Highlights & Insights

  • Replacing \(L_p\) with Psychoacoustic Masking is the pivotal insight: it aligns attack "stealthiness" with actual human perception rather than mathematical norms, enabling inaudible explanation manipulation in the audio domain for the first time.
  • AFS^{stable} Gate Design: Using an indicator function to force the metric to zero if predictions change cleanly characterizes the concept of "fragility under stable conditions."
  • Transferable Diagnostic Perspective: Treating "whether an explanation can be decoupled from the decision boundary" as a probe for XAI trustworthiness is a framework transferable to other high-stakes detection systems (e.g., medical audio).
  • Practical Safety Warnings: The study identifies which architectures (attention-based) and audio types (dense/broadband) are more vulnerable, providing actionable risk assessment for deployment.

Limitations & Future Work

  • Static Masking Thresholds: \(T(x)\) is fixed from clean input and not updated dynamically, which may slightly misestimate true audibility.
  • Limited Evaluation Scale: Verified on only 100 samples per model across three models and one dataset; universality needs larger-scale testing.
  • Scope of Methods: Only Grad-CAM and LRP were attacked; other attribution families like SHAP or Integrated Gradients remain to be tested.
  • Lack of Defense: The paper proves attacks are feasible but does not yet provide robust explanation methods "mathematically bound" to the classifier's decision boundary.
  • Dual-use Risk: Manipulation mechanisms could be misused to hide model behavior; the authors call for corresponding defensive standards.
  • vs.

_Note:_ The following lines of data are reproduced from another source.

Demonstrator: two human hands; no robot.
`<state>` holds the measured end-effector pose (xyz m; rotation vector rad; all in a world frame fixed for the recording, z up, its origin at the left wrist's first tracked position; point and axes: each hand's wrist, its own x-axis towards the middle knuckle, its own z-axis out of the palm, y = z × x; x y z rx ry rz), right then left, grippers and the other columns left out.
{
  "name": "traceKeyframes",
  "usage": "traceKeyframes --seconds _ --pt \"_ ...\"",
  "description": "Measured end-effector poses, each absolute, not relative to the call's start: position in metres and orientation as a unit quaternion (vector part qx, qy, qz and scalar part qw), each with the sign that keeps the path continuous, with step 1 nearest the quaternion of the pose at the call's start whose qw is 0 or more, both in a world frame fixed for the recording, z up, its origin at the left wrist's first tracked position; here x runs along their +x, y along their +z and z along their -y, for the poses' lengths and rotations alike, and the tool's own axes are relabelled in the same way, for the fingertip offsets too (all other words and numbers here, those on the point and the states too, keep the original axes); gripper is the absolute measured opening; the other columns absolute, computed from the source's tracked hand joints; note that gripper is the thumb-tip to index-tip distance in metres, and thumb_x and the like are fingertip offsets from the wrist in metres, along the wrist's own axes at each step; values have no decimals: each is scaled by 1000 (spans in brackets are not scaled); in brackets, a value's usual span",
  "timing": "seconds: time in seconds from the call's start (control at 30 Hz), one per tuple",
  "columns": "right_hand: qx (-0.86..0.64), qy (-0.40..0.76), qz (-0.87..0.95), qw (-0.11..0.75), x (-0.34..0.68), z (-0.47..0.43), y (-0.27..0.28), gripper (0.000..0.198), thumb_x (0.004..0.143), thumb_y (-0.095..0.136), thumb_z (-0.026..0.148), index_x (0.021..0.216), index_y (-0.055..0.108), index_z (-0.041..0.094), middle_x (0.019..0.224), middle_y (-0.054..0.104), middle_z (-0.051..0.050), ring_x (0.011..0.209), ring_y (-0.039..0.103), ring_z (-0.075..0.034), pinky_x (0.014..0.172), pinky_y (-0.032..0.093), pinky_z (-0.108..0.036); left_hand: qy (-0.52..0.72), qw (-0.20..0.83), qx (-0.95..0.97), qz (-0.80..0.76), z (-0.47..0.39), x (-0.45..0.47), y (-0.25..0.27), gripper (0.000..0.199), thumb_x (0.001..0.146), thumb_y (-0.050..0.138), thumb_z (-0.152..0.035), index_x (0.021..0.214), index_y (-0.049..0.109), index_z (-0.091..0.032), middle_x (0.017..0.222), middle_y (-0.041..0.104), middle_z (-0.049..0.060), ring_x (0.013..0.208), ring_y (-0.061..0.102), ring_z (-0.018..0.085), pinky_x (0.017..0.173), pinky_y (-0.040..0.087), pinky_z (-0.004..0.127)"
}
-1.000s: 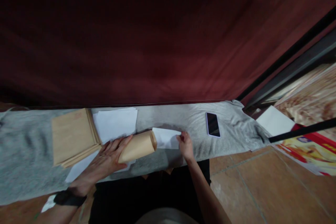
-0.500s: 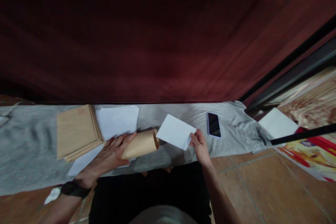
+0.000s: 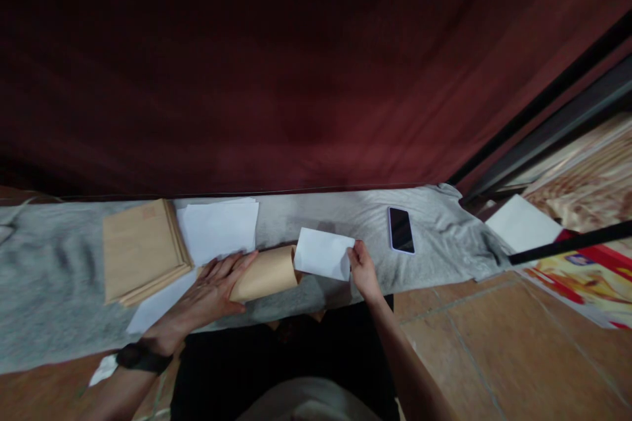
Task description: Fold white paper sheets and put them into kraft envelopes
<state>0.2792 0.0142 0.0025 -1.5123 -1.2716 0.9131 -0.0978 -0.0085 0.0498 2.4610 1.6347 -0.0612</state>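
Observation:
My left hand [image 3: 217,286] grips a brown envelope [image 3: 266,273], thumb along the near edge and fingers over the far part. The envelope bows upward, its open end facing right. Between the thumb and fingers of my right hand [image 3: 364,270] is a white folded paper [image 3: 323,254], held by its right end. The paper's left edge is right at the envelope's mouth; whether its corner is inside I cannot tell. Left of my left hand lies a stack of brown envelopes [image 3: 143,247]. White sheets [image 3: 220,227] lie beside that stack, partly under my left hand.
A phone [image 3: 401,230] lies on the grey cloth [image 3: 429,256] to the right. Behind the cloth rises a dark red panel [image 3: 316,112]. At the far right are black bars [image 3: 573,243], a white sheet [image 3: 523,227] and a colourful printed package [image 3: 587,286] on the tiled floor [image 3: 474,342].
My right hand has moved slightly left and turned the white paper more level, its left edge now squarely facing the envelope's mouth. My left hand stays on the envelope.

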Motion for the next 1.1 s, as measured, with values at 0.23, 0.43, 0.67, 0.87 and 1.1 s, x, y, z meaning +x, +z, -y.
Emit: traceKeyframes --seconds 0.23,0.43,0.67,0.87,1.1 --pt "-587 453 498 449 267 -18 -14 34 84 57 49 105 54 22 85 67 -1 76 63 -18 70 52 -28 -41 94 826 -554 4 -95 47 106 68 74 -33 160 23 -28 160 39 15 145 40 34 120 27 52" --pt "-581 446 494 468 274 -24 -13 28 80 56 45 96 59 22 84 67 -2 78 62 -19 69 52 -28 -13 56 828 -558 1 -100 40 103 68 75 -37 159 27 -29 154 46 13 140 45 37 119 26 55" --pt "-568 430 544 443 287 -33 5 23 81 59 41 92 67 23 86 70 -2 81 63 -21 79 52 -33 -1 49 835 -548 -3 -96 42 104 69 75 -33 160 25 -30 152 48 12 139 46 36 119 24 56" --pt "-566 390 604 403 290 -37 17 14 84 56 32 88 67 25 79 67 0 73 61 -19 72 48 -31 0 48 833 -551 -5 -92 42 103 69 75 -36 159 26 -30 152 48 13 138 47 37 121 19 58" --pt "-564 401 610 386 299 -39 21 10 82 56 27 73 61 24 70 61 1 65 55 -17 65 44 -30 -3 57 835 -548 -7 -88 42 108 67 75 -31 161 22 -27 151 48 14 139 45 36 121 17 58"
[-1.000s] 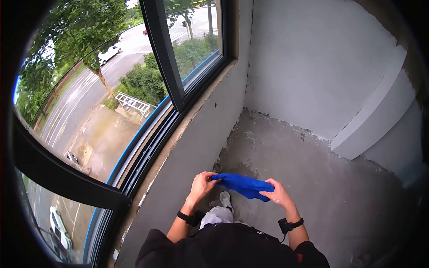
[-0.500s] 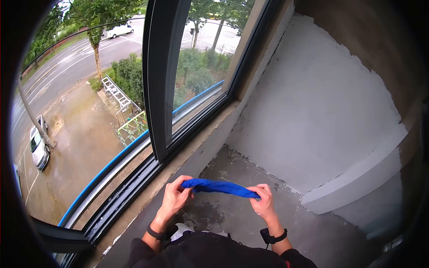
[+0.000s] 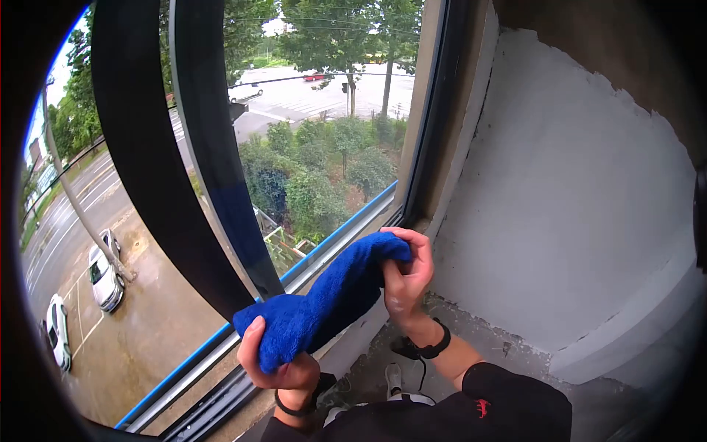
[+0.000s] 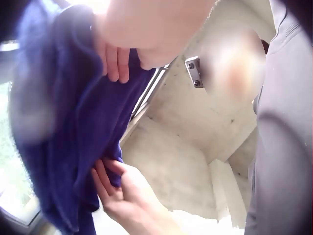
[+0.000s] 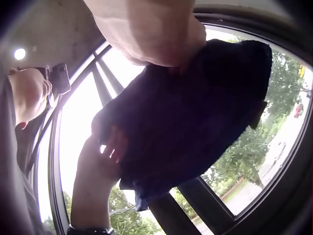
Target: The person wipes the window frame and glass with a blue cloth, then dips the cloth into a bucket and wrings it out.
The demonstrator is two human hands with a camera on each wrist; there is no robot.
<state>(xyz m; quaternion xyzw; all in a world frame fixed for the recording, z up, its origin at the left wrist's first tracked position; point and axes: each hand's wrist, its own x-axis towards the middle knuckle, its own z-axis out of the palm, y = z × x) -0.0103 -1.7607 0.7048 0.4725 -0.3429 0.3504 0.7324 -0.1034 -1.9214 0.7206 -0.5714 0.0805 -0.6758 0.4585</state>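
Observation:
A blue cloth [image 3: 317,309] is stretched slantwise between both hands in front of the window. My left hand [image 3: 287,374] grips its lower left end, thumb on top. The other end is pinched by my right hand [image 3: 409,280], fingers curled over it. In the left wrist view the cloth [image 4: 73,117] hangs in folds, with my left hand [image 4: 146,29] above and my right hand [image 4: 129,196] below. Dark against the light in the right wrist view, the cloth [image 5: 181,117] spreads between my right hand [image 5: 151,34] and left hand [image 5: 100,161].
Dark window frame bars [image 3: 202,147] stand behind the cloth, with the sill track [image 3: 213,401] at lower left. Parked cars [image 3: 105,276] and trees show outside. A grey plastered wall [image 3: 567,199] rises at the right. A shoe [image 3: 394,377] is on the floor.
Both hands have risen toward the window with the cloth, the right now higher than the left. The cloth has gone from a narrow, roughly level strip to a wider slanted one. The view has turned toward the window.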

Visual Explanation Manipulation: Previous work proved image attribution is manipulable using \(L_p\) costs. This paper argues \(L_p\) is irrelevant to audio and applies psychoacoustic constraints to achieve inaudible audio manipulation.
  • vs. X-Shift: While X-Shift forces correlations into irrelevant target regions, it lacks perceptual constraints, making it less stealthy than the proposed framework in the audio domain.
  • vs. Early Audio Robustness Work: Prior work identified the need for domain-specific attacks or structural limits of LRP; this paper goes further by showing these are not just "inherent inaccuracies" but can be systematically and inaudibly manipulated by an adversary.

Rating

  • Novelty: ⭐⭐⭐⭐⭐ First implementation of perception-constrained explanation manipulation in audio deepfake detection.
  • Experimental Thoroughness: ⭐⭐⭐ Covered 3 architectures × 3 attacks, but the 100-sample scale per model is relatively small.
  • Writing Quality: ⭐⭐⭐⭐ Clear motivation, rigorous metric definitions, and insightful analysis of architectural dependencies.
  • Value: ⭐⭐⭐⭐ High warning value for using attribution maps to audit audio detectors.